I'm glad this wasn't my first book from Daniel Keys Moran. It might have been my last. I can see the beginnings of the "Continuing Time" universe but it is so disjointed it's hard to make out.
The saving grace of this book was it's characters. They aren't perfect or great just oddly interesting enough to keep me wanting to turn pages. "Emerald Eyes" was my first Moran book and it is a very good place to start. The characters are better and the the plot line is 'continuous'.
Oh, Daniel Keys Moran, how I used to adore your books! This one was my second favourite, after The Long Run -- I read all of them in 1994 and 1995 and they were beloved in my social/gaming circle and we would have long conversations about the smallest details of them and copy the aesthetics and generally behave like the fannish young people we were. And I even read this one a few times since then, but not for a very long time -- I just took the time to look and it was 1997 the last time, and both I and the world have changed so much since then.
So perhaps I should have expected that the book would no longer work for me, but I was still surprised by how poorly it hangs together; it is a very young book from a very particular time and place and I am not that person nor in that place. I did enjoy reading it, but as a piece of my past and as a piece of frozen time, rather than as a story now. It is a book about loving travel on freeways and classic movies and rock music in a way I see as very male, a book about the particular shape that fear of nuclear war took in the 1980s, a book that wants to respect women but still needs men to fix all the problems. It's passionate in that way of young people, every single scene is wrought to a fever pitch so that the reader is just skating along on the top of high emotions on each page, like a movie that is all the beating hearts and very little to connect them. I see exactly why I loved it in 1994, having been young and newly in love with cities and having grown up marinated in that particular 80s fear, and full of fervent hope that computers and the Internet would somehow save us all, and I respect it for what it meant to me then, but I am not certain I will reread it again.
I honestly wanted to give this 5 stars, because very few books so brilliantly illustrate the concept of linear vs. nonlinear time.
"It's more like a big ball of wibbly wobbly... time-y wimey... stuff."
Sorry, couldn't resist.
What works, and sometimes doesn't is the various threads of people interacting isn't clear, and when everything is pulled together...I still don't understand everything that happened, and that's what cost it a fifth star. Why did Georges Mordreaux kill himself? This could easily be my own failure, and not the authors, but there were a lot of the character interactions I just didn't GET, which diminished the effect of the awful, onrushing day of Armageddon.
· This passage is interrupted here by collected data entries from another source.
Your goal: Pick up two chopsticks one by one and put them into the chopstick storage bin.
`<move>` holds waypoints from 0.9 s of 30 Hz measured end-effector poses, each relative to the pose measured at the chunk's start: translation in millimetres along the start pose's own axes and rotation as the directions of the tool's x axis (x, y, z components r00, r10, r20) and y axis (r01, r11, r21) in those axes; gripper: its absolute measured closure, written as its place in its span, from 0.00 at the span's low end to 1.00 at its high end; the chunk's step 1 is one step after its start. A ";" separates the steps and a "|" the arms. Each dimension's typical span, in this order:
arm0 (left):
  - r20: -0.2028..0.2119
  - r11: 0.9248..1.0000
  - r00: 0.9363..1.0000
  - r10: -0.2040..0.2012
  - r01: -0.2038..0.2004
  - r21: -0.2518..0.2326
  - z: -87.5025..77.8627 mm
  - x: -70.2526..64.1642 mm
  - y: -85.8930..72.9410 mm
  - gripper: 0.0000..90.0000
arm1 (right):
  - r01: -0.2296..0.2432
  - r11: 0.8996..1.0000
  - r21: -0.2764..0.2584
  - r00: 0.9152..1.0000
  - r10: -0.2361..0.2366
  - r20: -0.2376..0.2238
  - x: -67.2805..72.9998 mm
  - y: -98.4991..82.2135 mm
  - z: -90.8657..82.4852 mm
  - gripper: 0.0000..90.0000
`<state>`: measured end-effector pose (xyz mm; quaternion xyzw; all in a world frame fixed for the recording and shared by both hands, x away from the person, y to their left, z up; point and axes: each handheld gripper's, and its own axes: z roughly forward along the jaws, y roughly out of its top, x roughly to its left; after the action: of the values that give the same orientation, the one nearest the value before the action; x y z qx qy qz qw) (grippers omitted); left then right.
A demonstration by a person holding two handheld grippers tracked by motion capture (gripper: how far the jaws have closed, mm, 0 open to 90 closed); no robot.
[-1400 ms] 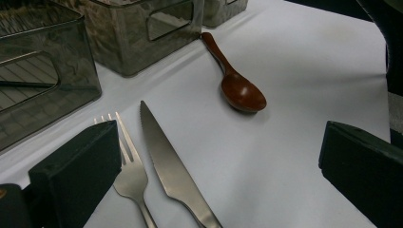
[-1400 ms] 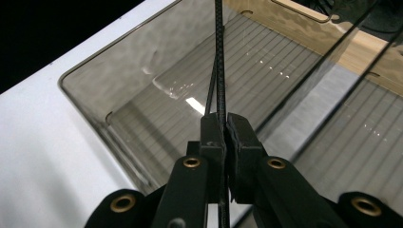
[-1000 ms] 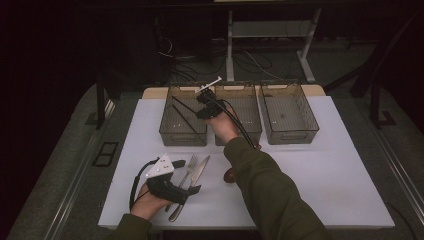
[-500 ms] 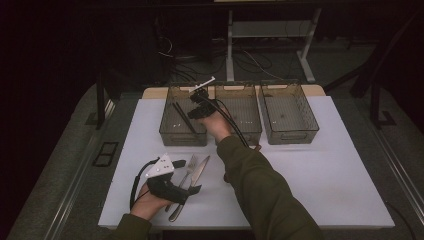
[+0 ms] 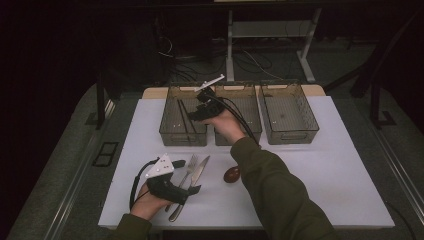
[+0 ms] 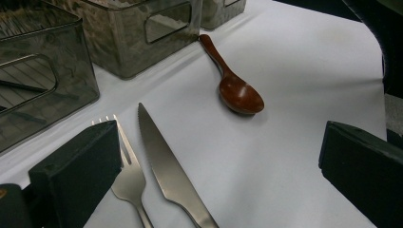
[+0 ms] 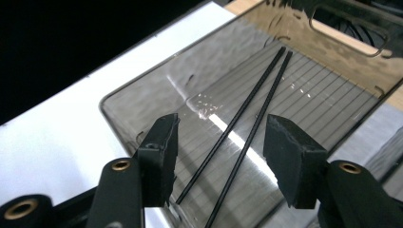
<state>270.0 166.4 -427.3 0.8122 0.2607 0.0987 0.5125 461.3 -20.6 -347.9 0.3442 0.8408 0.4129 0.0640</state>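
Two black chopsticks [image 7: 247, 123] lie side by side on the floor of the left clear bin [image 7: 142, 99], also seen as chopsticks [image 5: 184, 119] in the bin [image 5: 170, 136]. My right gripper [image 5: 199, 111] hovers just over them. Its jaws [image 7: 218, 156] have just been opening and stand open with nothing between the pads. My left gripper [image 5: 189, 176] rests low at the table's front, wide open [image 6: 218, 175], over a steel fork [image 6: 124, 175] and knife [image 6: 166, 166]. A brown wooden spoon [image 6: 237, 92] lies farther off on the white mat.
A middle bin [image 5: 252, 131] and a right bin [image 5: 291, 134] stand in a row beside the left one at the back of the mat. The spoon [image 5: 231, 174] lies right of the knife [image 5: 198, 170], under my right forearm. Dark floor surrounds the table.
The right gripper has risen slightly over the left bin and let go of the chopsticks, which now lie on the bin floor. The left gripper has kept still.
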 end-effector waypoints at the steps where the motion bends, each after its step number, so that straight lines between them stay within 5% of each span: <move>1: -0.001 1.000 1.000 0.003 -0.003 0.000 -0.2 0.3 -0.1 0.00 | 0.002 1.000 -0.007 1.000 -0.002 -0.005 -0.5 -1.1 -2.9 0.49; 27: -0.035 1.000 0.999 -0.007 0.007 0.009 -3.7 4.2 -2.5 0.00 | 0.077 0.992 -0.098 0.993 -0.085 -0.082 -4.8 -63.0 -93.1 0.43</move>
<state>271.1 172.3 -428.3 0.8118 0.2728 0.1099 0.5044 395.3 -110.7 -334.7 0.2883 0.8356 0.4637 0.0605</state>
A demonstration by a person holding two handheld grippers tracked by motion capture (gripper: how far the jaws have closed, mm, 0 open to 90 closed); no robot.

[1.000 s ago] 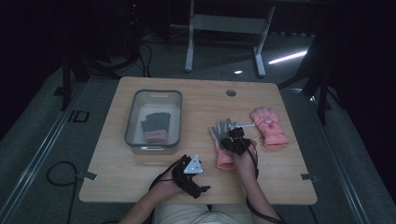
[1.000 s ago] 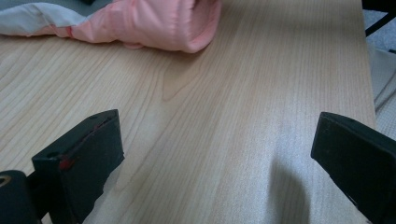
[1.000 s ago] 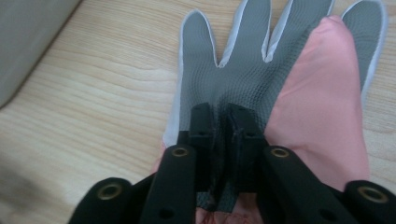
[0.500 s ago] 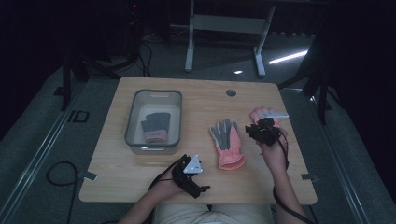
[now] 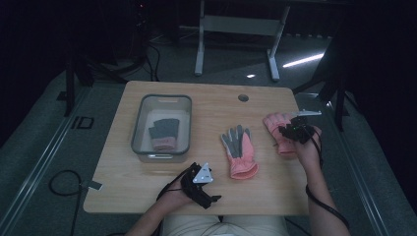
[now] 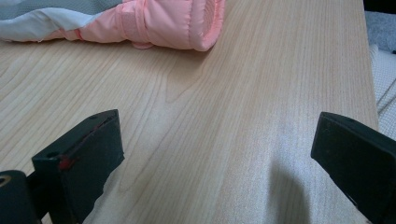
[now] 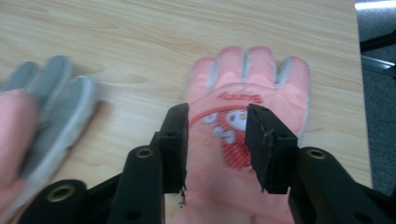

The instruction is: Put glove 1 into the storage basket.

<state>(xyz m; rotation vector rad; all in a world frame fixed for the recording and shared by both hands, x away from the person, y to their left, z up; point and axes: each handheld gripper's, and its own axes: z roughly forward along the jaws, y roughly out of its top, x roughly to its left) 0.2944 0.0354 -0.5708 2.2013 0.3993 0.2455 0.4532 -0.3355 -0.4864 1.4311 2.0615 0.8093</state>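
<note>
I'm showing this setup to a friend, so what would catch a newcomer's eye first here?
Two pink gloves stand out on the pale wooden table: the palm-up glove near the middle and the cartoon-printed glove at the right edge. The right gripper hovers over the printed one, jaws just opening, nothing gripped. On the left, a clear bin holds a grey-and-pink glove.

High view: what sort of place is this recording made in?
Probably a dim lab or recording studio: a light wooden table on grey carpeted floor, a metal stand frame behind, and a loose black cable.
</note>
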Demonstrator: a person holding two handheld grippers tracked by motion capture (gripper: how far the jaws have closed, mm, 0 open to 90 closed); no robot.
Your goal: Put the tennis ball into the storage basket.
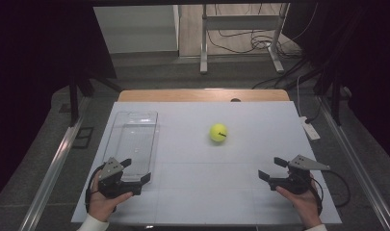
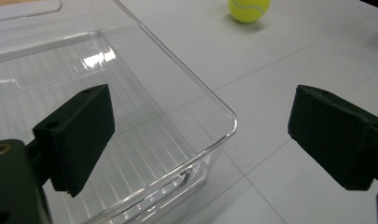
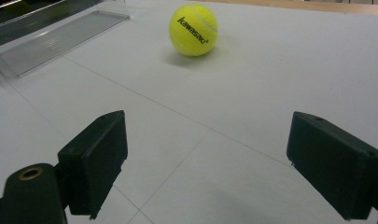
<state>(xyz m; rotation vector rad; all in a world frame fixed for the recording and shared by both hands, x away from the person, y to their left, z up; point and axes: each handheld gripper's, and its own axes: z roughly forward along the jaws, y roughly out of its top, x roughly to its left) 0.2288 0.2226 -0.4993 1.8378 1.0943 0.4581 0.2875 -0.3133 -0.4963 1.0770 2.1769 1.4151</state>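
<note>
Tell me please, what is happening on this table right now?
A person sits at a white table with a pair of tongs in each hand. The left tongs are open over the near corner of an empty clear plastic tray, one jaw above its inside and one outside its rim. The right tongs are open too, low over the bare table, pointing toward a yellow tennis ball that lies apart from the tray. Nothing is held.

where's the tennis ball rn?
High view: tennis ball sits on the white table right of centre, right of the clear tray, ahead of the right gripper.
</note>
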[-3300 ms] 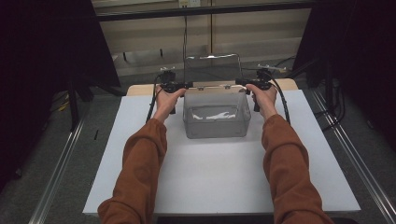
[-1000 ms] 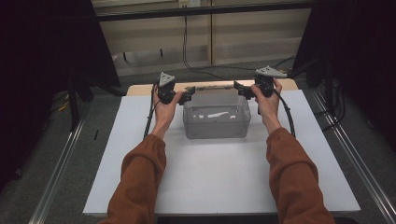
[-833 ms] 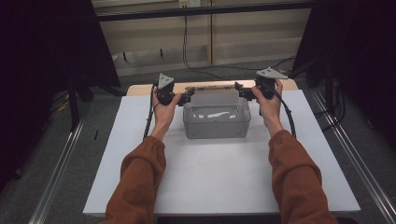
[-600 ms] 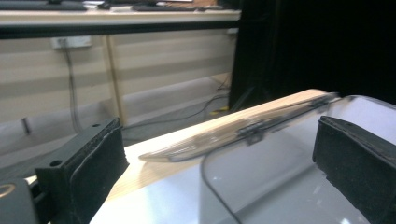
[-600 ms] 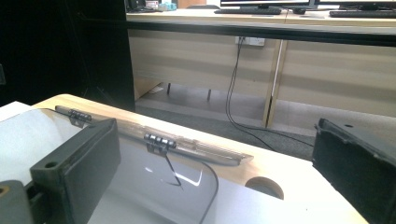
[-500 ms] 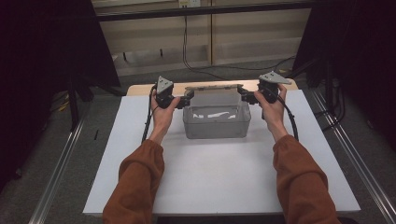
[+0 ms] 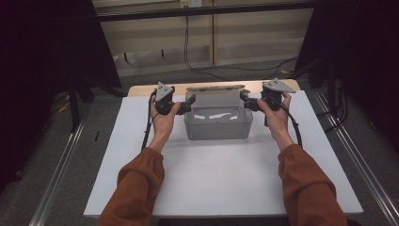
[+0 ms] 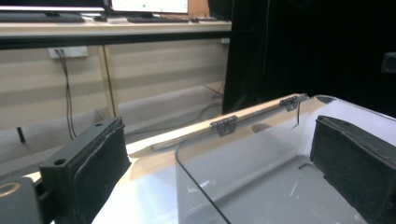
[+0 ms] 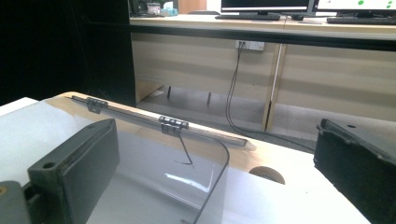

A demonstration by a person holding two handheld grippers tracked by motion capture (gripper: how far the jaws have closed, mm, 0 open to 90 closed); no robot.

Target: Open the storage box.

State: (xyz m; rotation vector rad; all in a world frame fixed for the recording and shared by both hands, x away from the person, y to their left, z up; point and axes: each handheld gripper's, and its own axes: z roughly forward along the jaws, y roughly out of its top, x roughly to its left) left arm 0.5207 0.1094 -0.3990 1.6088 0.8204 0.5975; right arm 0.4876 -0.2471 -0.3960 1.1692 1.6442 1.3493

I read this book many years ago (borrowed from a friend) and recently came across a second hand copy and decided to revisit it. The book stuck in my mind mostly on account of one of the main characters, Georges Mordreaux, who has a unique and fascinating power.
Written in the 1980s, the story is very much Cold War inspired. It is an alternative history, our own time line being disrupted by a time traveller from the future. The story is an interesting one, with other memorable characters as well as Georges, and a novel approach to nuclear disarmament.
I read the first part, "All The Time In The World," in the May 1982 issue of Isaac Asimov's Science Fiction Magazine, and I'm not sure any single piece of writing left a more lasting impression on mine. I didn't find out about the rest until much later. I'm still working through it, but I give it five stars just from that first few thousand words.
This was okay. There’s a whole lot going on here, from the person who reverses entropy to the time traveler to the meditations on warfare and impending doom. It was hard to really pin down what the characters were actually trying to do, and why.
A very early book in the Great Wheel series (of which the Continuing Time series is a subset). This sets up the Praxcelis Union, which contains some memorable stories.
I love this book. Very well paced, great story, brilliant ideas. All the hallmarks of DKM at his finest.
Not one of his stronger works. A little choppy and discordant in structure. Reminded me in some respects of the Terminator 2 storyline crossed with Drakon.
i liked this book more than i expected to. by the end though i was getting a bit confused about who was on whose side and what was happening. perhaps i was just too tired?